LAU at work: more than an environmental mission
The Lebanese American University stands as one of the institutions offering its services. Having made it part of the Tomorrow’s Leaders MEPI scholarship, students and staff members alike have been, since January, volunteering at the nursery. Cutting weed, planting trees, and cleaning the area are some of the activities they engage in.
“Our university stresses the importance of contributing and making a change,” said Dr. Raed Mohsen, dean of students at LAU, “and when they do this type of work, they will look back to it and say, ‘this is what I’m giving back to society, my activism.’”
Ms. Tania BouArbid, assistant program coordinator for LAU’s MEPI-TLS, states anyone, not only MEPI scholars, is welcome and encouraged to volunteer.
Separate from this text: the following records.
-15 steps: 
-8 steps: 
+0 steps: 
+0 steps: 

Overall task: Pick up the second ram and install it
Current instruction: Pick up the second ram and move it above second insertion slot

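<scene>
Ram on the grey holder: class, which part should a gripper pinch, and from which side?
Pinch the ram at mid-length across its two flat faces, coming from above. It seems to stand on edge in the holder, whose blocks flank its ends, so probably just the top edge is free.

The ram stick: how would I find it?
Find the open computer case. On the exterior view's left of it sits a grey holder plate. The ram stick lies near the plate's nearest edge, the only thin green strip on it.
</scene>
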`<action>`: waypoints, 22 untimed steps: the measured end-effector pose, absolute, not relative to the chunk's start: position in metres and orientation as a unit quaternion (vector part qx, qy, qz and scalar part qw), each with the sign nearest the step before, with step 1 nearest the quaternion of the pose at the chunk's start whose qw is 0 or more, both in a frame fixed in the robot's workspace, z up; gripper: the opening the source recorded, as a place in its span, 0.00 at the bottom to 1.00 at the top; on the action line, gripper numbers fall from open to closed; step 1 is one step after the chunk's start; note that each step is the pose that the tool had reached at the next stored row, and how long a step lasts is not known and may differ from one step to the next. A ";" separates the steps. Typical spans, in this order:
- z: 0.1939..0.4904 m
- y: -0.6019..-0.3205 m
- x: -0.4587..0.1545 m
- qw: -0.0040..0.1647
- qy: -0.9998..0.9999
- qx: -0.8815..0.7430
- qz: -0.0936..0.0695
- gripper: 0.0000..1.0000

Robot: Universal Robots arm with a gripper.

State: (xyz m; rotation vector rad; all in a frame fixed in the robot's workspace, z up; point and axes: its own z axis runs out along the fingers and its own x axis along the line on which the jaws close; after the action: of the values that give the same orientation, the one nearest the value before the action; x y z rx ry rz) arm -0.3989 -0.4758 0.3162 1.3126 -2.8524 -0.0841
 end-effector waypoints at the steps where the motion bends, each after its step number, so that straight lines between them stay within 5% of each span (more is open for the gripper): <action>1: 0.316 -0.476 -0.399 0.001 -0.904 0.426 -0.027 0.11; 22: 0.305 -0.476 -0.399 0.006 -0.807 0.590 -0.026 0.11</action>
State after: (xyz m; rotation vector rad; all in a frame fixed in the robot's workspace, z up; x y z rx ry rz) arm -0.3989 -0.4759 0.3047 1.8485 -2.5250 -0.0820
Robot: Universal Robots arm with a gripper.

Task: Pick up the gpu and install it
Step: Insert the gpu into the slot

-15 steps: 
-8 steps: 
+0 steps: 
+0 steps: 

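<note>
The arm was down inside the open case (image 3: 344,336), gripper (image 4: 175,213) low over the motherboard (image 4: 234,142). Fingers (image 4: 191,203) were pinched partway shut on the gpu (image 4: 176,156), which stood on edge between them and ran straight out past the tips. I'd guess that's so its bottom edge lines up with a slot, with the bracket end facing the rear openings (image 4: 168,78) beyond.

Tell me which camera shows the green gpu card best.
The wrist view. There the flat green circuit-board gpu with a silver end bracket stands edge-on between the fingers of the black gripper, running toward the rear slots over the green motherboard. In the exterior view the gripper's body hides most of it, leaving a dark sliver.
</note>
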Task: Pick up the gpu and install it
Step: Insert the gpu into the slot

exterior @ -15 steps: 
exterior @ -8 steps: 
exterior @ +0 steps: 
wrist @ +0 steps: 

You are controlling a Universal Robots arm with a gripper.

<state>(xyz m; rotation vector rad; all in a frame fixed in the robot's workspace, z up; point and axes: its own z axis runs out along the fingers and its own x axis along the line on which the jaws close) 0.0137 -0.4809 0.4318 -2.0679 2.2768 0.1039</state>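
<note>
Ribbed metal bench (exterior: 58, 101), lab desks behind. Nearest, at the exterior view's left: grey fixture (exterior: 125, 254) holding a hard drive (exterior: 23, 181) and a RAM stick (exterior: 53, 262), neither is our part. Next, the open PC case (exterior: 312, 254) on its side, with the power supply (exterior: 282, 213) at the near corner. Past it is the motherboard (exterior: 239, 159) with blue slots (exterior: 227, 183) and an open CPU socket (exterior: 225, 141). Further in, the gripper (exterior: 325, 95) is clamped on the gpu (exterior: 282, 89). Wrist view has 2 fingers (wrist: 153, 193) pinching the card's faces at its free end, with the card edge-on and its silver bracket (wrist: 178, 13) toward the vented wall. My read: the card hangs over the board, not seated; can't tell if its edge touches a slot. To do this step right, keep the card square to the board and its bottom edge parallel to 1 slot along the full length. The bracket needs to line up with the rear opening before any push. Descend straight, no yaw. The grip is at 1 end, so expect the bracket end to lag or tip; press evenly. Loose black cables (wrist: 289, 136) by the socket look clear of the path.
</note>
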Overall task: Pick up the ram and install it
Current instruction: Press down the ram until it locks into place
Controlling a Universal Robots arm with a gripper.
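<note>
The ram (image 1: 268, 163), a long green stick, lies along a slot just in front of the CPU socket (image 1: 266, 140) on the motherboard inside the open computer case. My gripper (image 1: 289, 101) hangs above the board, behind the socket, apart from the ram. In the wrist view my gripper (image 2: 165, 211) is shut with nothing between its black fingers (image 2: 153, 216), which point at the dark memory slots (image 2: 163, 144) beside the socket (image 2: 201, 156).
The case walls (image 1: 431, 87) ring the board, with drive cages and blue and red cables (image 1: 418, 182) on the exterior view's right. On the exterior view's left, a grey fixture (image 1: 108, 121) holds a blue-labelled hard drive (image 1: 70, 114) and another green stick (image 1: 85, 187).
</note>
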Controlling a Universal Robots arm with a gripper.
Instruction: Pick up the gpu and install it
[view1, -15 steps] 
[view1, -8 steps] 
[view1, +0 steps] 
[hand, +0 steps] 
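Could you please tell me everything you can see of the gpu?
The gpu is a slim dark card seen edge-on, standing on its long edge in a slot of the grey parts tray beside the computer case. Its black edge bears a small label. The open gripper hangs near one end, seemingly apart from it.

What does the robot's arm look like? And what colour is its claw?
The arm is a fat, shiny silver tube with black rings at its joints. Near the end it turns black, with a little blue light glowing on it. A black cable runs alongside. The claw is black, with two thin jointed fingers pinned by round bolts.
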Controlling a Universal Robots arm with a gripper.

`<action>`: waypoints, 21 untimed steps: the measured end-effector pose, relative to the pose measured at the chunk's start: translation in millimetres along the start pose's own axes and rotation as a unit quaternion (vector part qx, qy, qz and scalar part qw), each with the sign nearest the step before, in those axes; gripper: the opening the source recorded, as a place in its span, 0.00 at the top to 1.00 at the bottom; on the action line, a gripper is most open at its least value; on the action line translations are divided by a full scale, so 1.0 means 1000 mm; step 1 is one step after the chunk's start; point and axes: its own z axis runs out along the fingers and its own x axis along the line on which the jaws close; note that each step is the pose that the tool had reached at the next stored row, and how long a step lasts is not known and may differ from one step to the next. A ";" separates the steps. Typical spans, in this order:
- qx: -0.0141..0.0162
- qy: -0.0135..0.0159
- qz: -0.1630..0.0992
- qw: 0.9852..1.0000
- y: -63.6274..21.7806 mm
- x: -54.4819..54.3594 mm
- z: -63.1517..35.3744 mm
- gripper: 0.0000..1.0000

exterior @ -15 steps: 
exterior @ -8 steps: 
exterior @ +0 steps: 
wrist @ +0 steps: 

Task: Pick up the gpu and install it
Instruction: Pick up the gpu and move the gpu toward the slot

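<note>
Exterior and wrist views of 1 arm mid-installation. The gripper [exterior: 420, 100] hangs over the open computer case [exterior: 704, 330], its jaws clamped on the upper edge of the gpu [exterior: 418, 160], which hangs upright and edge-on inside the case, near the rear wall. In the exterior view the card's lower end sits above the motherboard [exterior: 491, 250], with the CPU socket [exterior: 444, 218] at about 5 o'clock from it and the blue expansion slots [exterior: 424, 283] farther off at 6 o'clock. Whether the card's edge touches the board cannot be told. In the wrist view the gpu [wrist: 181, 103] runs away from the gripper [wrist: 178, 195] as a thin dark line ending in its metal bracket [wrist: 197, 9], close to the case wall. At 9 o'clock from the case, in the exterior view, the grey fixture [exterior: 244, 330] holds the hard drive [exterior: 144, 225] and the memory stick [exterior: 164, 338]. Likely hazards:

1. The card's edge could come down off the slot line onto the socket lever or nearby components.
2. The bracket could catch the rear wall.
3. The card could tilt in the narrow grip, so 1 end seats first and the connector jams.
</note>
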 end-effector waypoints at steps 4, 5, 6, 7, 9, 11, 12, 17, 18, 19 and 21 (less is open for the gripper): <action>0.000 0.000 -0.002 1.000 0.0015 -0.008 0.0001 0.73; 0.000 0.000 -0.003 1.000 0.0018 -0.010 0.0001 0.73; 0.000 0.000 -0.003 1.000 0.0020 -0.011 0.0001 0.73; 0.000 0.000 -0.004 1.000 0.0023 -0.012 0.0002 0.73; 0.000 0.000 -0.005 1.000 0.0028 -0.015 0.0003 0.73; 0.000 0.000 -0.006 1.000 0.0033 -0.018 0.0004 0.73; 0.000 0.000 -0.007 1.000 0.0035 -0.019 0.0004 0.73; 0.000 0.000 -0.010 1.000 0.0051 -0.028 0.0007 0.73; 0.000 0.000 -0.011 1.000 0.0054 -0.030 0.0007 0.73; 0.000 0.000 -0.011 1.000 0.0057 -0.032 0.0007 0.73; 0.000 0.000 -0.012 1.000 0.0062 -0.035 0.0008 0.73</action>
Emphasizing the dual purpose of this project, she says, “By reviving the forest, we are not only saving the environment and letting people know this place exists. We are also creating a safe space for everyone. I want people to know that I, as a female, can feel safe going there.”
As a gender expert and director of the Title IX office at LAU, Dr. Jennifer Skulte-Ouaiss has been looking for projects that would break out from focusing solely on empowering women and equality, to looking more broadly at how gender can be found in every aspect of civic life.
“In Lebanon, there isn’t a lot of public space. There’s even less public green space,” she said. “And public space is often assumed to be a ‘male space.’ For women, it’s better if you’re somewhere private; it’s safer, you shouldn’t be out by yourself.”
She mentioned how renovating Horsh Beirut can support gender equality, even when people often do not see the link between nature and gender. Developing the park, she claimed, provides people of every identity the right to enjoy safe and green public space on an equal basis: men, women, the disabled, the migrants, and the natives – anyone and everyone.
“But we need people to know this place exists and to participate,” said Dr. Skulte-Ouaiss. “To spread knowledge is our priority.”
Reem, a MEPI-TLS scholar actively volunteering with CFC and who asked to be identified by her first name only, believes raising awareness is easier in theory than practice.
“But I think, definitely, that having project campaigns in university campuses is a good way to start,” she said. “There also needs to be a social media presence, because we, the youth, are mostly online today.”
Cedars for Care, in its plans for a better Beirut, sees in the youth the same hope it saw in the purple bauhinia that first day.
“Beirut has always been known as the capital of something: the capital of trade at the time of the Phoenicians, the capital of war during the seventies, the capital of culture and sports… so why can’t it be the capital of greenery and flowers? Where is our youth?” said Edriss.